Le male gaze façonne nos imaginaires, sexualise les corps, euphémise la violence et compartimente les savoirs. Partout dans notre littérature, des classiques incontournables aux poètes maudits, de l'antiquité gréco-romaine aux essais contemporains, on retrouve cette banalité du mâle qui naturalise et esthétise la domination masculine. On relit Ovide, Molière, Laclos, Maupassant, Zola et les autres d'un œil neuf. L'hégémonie du male gaze se fissure littéralement et dans tous les sens par les female gaze, feminist gaze, lesbian gaze, animal gaze, child gaze… autant de manières de subvertir le virilisme, de bordéliser, de queeriser, pour ouvrir une pluralité de mondes possibles et de récits d'émancipation.
j’ai beaucoup aimé la première partie, avec des analyses de classiques que l’on connaît (Zola, Laclos, Mérimée, Baudelaire, Maupassant…). les définitions et les analyses sont claires.
j’ai trouvé le reste assez flou, jargonneux et bourré de références, mais peu approfondies parfois et sur lesquelles l’autrice se repose, sans vraiment détailler ou dérouler une/sa pensée.
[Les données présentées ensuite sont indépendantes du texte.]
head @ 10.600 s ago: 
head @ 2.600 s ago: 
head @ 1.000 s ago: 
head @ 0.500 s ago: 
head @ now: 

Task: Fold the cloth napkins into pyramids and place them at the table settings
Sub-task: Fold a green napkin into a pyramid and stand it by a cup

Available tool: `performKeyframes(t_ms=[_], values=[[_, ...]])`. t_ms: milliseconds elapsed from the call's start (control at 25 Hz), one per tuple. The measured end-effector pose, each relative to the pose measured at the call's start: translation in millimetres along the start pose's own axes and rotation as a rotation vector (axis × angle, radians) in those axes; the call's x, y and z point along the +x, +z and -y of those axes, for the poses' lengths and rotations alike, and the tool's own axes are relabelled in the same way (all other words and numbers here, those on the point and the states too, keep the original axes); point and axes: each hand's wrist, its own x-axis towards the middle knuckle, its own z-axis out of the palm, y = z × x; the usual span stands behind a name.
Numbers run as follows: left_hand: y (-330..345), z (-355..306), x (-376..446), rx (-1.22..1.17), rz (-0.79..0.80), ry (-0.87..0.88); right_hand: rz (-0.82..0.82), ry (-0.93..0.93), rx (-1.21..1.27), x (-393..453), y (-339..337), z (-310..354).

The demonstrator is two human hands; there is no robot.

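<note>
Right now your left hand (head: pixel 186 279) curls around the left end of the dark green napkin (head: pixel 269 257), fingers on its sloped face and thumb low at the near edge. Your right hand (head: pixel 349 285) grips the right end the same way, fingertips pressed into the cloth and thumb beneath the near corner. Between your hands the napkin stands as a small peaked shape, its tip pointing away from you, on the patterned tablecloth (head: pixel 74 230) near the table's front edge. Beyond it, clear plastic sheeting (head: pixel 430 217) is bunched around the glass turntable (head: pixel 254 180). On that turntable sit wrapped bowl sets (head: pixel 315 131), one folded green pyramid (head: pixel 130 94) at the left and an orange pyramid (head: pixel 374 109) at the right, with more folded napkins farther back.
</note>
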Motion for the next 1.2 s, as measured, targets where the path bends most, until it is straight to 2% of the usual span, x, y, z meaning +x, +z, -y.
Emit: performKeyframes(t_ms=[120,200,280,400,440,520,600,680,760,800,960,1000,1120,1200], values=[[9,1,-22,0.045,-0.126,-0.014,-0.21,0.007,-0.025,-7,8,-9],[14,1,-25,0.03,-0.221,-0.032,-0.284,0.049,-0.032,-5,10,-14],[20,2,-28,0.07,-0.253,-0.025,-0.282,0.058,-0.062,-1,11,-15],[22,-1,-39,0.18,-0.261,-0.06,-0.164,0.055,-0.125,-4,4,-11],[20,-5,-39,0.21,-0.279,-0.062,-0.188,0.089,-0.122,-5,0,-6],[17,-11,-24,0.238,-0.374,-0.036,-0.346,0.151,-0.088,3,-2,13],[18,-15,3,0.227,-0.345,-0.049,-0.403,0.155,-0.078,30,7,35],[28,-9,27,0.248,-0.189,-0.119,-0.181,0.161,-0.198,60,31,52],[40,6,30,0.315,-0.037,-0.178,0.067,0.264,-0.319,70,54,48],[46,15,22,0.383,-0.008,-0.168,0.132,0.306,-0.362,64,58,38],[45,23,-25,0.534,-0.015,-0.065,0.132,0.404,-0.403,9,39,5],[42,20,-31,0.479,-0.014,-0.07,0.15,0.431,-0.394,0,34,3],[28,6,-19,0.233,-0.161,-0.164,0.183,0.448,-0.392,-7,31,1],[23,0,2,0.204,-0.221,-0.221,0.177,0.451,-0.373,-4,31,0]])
la deuxième partie m’a semblé longue à lire et obscure pour quelqu’un qui ne travaille pas dans la critique littéraire
globalement, je suis assez déçue de cet ouvrage, étant donné que j’avais adoré son précédent. peut-être l’apprécierai-je plus quand mes connaissances sur le sujet seront plus amples ?
ps : c’était fun de trouver ma prof de poésie mentionnée dans le texte, et l’article de Marie-Jeanne Zenetti sur les « standpoint » que j’ai dû lire pour mon cours de théorie et critique.
Travaillant sur ce sujet, je suis “obligée” de lire les livres de cette autrice pour être au courant de la recherche. Il y a plusieurs idées intéressantes dans ce livre, mais elles sont noyées dans une marée de références (qui n’apportent pas grande chose au contenu), dans des chapitres un peu fourre-tout quand-même, créant plus de confusion qu’autre chose. Pourtant il y a des idées justes, mais enrobées de trop. Et tout cela dans un style assez lourd qui personnellement m’est très irritant. Difficile de naviguer dans tout cela sans une solide formation littéraire.